J'avais réussi à entretenir avec Florent Pagny des rapports de bon voisinage, entendez par là que de sa carrière de chansonnier je ne connaissais que ses entrées et sorties de Vanessa Paradis.

J'avais soigneusement entrepris de ne jamais briser cette harmonieuse relation pour des raisons qui me sont propres mais que l'on peut aisément résumer par le fait que je restais indifférent à sa musique.

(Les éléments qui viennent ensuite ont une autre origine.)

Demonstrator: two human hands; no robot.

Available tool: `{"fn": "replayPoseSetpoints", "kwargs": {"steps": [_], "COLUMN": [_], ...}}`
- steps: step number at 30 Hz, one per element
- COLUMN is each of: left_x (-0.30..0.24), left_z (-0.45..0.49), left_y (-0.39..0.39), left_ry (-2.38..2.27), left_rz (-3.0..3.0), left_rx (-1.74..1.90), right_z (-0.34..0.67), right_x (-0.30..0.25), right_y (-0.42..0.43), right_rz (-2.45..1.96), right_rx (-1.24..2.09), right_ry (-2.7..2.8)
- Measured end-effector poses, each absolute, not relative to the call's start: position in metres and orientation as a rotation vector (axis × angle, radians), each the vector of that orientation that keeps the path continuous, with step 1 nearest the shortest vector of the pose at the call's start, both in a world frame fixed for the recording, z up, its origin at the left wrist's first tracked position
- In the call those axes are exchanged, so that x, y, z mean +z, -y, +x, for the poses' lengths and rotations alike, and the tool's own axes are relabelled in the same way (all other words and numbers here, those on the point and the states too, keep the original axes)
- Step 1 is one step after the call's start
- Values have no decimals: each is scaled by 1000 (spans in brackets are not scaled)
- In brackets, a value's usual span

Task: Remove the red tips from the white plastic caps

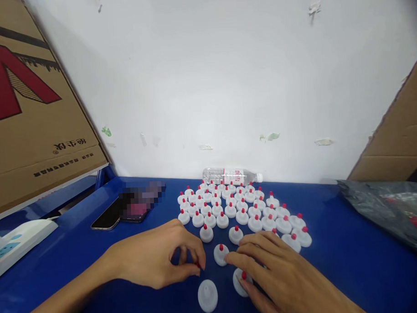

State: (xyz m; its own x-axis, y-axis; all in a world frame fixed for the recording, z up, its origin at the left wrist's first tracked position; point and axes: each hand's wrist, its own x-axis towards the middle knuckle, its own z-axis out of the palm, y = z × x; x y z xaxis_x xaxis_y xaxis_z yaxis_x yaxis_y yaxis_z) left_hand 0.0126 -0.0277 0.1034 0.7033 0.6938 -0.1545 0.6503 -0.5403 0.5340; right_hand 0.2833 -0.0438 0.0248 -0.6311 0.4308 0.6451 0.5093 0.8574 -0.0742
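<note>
My left hand is in a pinch, thumb against fingertips, with a small red cap partly showing between them. Just below those fingertips lies a white plastic lid with a bare nozzle and no red tip. My right hand reaches in from the right with its fingers spread. Its thumb lies by a red-tipped white lid, which the hand partly covers. The index fingertip is at the edge of another red-tipped lid. More red-tipped lids stand beyond both hands.
A clear plastic bottle lies against the wall behind the lids. Two phones rest on the blue table at left, near a white power strip. Cardboard leans at left; a dark plastic bag lies right.
</note>
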Motion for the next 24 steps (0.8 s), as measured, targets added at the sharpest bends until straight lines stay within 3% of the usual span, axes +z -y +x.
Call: {"fn": "replayPoseSetpoints", "kwargs": {"steps": [7, 24], "left_x": [102, 99], "left_z": [16, 18], "left_y": [27, 28], "left_ry": [-749, -764], "left_rz": [2166, 2261], "left_rx": [284, 229], "right_z": [285, 288], "right_x": [25, 22], "right_y": [45, 40], "right_rz": [-664, -649], "right_rx": [-170, -152], "right_ry": [2348, 2412]}}
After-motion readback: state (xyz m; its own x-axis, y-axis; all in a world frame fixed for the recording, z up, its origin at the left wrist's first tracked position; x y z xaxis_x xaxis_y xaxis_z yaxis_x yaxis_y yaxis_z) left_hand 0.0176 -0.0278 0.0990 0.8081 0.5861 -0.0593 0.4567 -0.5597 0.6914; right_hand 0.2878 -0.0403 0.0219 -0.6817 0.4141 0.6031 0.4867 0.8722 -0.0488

Hier néanmoins, soirée pendant laquelle j'avais à choisir entre l'inénarrable sorcier boutonneux Harry Potter ou un quelconque programme de télévision, j'avais choisi de me replonger dans un classique "Les Etrangers sont nuls". En fin de lecture lorsque les paupières sont bien lourdes et l'esprit gonflé de bons mots assassins, je décidai de tenter la boite à rendre idiot avant de gouter du sommeil des justes.

Florent Pagny, à la faveur de la sortie de son nouvel opus, venait donc faire la promotion de sa pop(ote) en direct différé sur les nombreux plateaux de variété.

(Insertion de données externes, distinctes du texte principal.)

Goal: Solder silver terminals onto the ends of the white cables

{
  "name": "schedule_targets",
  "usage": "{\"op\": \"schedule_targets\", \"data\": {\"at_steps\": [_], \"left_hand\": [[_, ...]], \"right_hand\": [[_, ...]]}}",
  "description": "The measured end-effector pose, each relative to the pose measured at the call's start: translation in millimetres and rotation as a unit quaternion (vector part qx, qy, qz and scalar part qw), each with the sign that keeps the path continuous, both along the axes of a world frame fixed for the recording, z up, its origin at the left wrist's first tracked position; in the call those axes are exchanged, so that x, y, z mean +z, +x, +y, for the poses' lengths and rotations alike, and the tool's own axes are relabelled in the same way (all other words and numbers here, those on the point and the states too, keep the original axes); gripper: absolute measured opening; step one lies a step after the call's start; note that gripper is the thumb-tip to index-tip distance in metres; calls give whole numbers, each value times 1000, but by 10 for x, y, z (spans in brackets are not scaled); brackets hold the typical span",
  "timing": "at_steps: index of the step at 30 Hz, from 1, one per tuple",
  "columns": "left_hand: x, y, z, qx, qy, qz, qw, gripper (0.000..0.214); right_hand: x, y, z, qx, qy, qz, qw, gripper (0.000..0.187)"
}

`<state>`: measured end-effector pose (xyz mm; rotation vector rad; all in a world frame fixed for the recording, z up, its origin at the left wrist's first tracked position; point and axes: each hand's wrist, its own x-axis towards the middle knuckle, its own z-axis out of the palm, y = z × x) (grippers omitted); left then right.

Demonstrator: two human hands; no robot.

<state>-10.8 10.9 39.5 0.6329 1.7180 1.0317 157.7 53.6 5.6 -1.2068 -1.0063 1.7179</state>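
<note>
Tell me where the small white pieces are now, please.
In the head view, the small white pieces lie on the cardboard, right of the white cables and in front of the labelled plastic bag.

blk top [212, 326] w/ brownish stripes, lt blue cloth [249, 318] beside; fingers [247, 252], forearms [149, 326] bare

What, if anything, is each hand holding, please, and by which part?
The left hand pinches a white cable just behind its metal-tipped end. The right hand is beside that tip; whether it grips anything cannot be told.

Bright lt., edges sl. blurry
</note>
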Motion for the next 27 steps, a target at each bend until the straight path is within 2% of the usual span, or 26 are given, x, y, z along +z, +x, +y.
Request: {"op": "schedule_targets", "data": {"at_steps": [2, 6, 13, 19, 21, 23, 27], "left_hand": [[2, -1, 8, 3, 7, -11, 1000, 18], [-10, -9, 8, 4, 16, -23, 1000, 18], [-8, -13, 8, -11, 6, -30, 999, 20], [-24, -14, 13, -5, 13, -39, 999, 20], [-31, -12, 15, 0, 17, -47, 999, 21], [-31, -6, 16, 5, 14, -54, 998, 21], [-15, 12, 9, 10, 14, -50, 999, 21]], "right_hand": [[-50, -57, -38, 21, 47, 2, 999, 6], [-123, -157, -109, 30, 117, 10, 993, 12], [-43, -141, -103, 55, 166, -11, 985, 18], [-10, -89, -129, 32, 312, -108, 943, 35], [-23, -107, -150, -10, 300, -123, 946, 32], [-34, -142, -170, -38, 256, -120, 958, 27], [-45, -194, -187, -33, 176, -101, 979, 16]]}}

Et c'est là que la lumière fut.

La qualité de son discours n'avait d'égale que l'originalité de sa défroque: le lecteur perspicace aura compris qu'aucun des deux n'avait de sens.

Que le programmateur de ladite émission soit un fan de ce chanteur, c'est une chose, mais qu'il décide de lui faire expliquer les raisons de la crise mondiale que nous traversons, c'est un peu juste. Je rappelle à toute fin que ledit Florent Pagny se présente volontiers comme le frère spirituel de Johnny Holiday: quand on connait les facétieux apologues du susnommé, les interviews de Florent Pagny devraient être scrupuleusement circonscrites à des domaines telle que la Kawazaki Z 750, le retour de la veste perfecto et des santiags à bout rond voire encore à Vanessa Paradis.


Nul besoin de vous dire que j'ai eu un mal de chien à m'endormir.